= Task directions =
Can you print every record below exactly as written?

= Supplied data =

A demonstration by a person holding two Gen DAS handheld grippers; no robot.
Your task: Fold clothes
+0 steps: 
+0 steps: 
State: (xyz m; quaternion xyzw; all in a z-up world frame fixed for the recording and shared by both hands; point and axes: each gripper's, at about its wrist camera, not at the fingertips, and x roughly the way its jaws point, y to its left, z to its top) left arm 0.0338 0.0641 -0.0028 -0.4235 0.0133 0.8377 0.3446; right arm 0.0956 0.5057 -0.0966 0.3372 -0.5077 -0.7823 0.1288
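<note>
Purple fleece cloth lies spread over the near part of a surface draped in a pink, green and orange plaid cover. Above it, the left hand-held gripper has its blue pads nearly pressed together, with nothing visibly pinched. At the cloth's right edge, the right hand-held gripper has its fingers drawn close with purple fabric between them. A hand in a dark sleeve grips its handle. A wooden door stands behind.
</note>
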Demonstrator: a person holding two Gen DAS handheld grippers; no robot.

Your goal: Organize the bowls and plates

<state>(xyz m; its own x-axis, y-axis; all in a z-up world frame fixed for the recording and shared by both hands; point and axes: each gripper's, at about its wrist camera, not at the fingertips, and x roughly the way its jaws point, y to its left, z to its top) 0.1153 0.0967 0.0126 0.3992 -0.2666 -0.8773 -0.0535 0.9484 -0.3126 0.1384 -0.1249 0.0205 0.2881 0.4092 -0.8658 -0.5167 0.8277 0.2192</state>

= Problem solution =
A demonstration by a person holding two Gen DAS handheld grippers; no robot.
Your task: Fold clothes
+0 steps: 
+0 steps: 
State: (xyz m; quaternion xyzw; all in a z-up world frame fixed for the recording and shared by both hands; point and axes: each gripper's, at about its wrist camera, not at the fingertips, and x roughly the way its jaws point, y to its left, z to its top) left arm 0.0338 0.0641 -0.0028 -0.4235 0.0133 0.8377 0.3446; right arm 0.0956 0.5057 -0.0966 0.3372 -0.5077 -0.7823 0.1288
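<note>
Purple fleece cloth lies spread over the near part of a surface draped in a pink, green and orange plaid cover. Above it, the left hand-held gripper has its blue pads nearly pressed together, with nothing visibly pinched. At the cloth's right edge, the right hand-held gripper has its fingers drawn close with purple fabric between them. A hand in a dark sleeve grips its handle. A wooden door stands behind.
</note>
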Demonstrator: a person holding two Gen DAS handheld grippers; no robot.

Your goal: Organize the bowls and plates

<state>(xyz m; its own x-axis, y-axis; all in a z-up world frame fixed for the recording and shared by both hands; point and axes: each gripper's, at about its wrist camera, not at the fingertips, and x roughly the way its jaws point, y to its left, z to its top) 0.1153 0.0967 0.0126 0.3992 -0.2666 -0.8773 -0.0535 0.9484 -0.3126 0.1384 -0.1249 0.0205 0.2881 0.4092 -0.8658 -0.5167 0.8277 0.2192</state>

Nothing else is part of this answer.